9.1: Bifurcation of Equilibria II

We have examined fixed points of one dimensional autonomous vector fields where the matrix associated with the linearization of the vector field about the fixed point has a zero eigenvalue. It is natural to ask "are there more complicated bifurcations, and what makes them complicated?"

If one thinks about the examples considered so far, there are two possibilities that could complicate the situation. One is that there could be more than one eigenvalue of the linearization about the fixed point with zero real part (which would necessarily require a consideration of higher dimensional vector fields), and the other would be more complicated nonlinearity (or a combination of these two). Understanding how dimensionality and nonlinearity contribute to the "complexity" of a bifurcation (and what that might mean) is a very interesting topic, but beyond the scope of this course.
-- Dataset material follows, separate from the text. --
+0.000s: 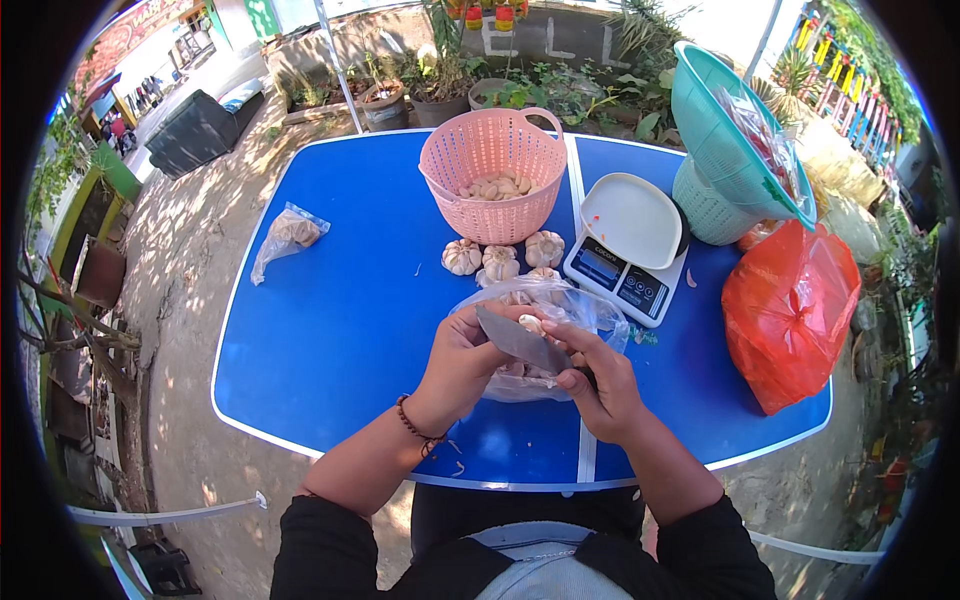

This is generally a topic explored in graduate level courses on dynamical systems theory that emphasize bifurcation theory. Here we are mainly just introducing the basic ideas and issues with examples that one might encounter in applications. Towards that end we will consider an example of a bifurcation that is very important in applications–the Poincaré-Andronov-Hopf bifurcation (or just Hopf bifurcation as it is more commonly referred to). This is a bifurcation of a fixed point of an autonomous vector field where the fixed point is nonhyperbolic as a result of the Jacobian having a pair of purely imaginary eigenvalues, \(\pm i \mathcal{w}, \mathcal{w} \ne 0\). Therefore this type of bifurcation requires (at least two dimensions), and it is not characterize by a change in the number of fixed points, but by the creation of time dependent periodic solutions. We will analyze this situation by considering a specific example. References solely devoted to the Hopf bifurcation are the books of Marsden and McCracken and Hassard, Kazarinoff, and Wan.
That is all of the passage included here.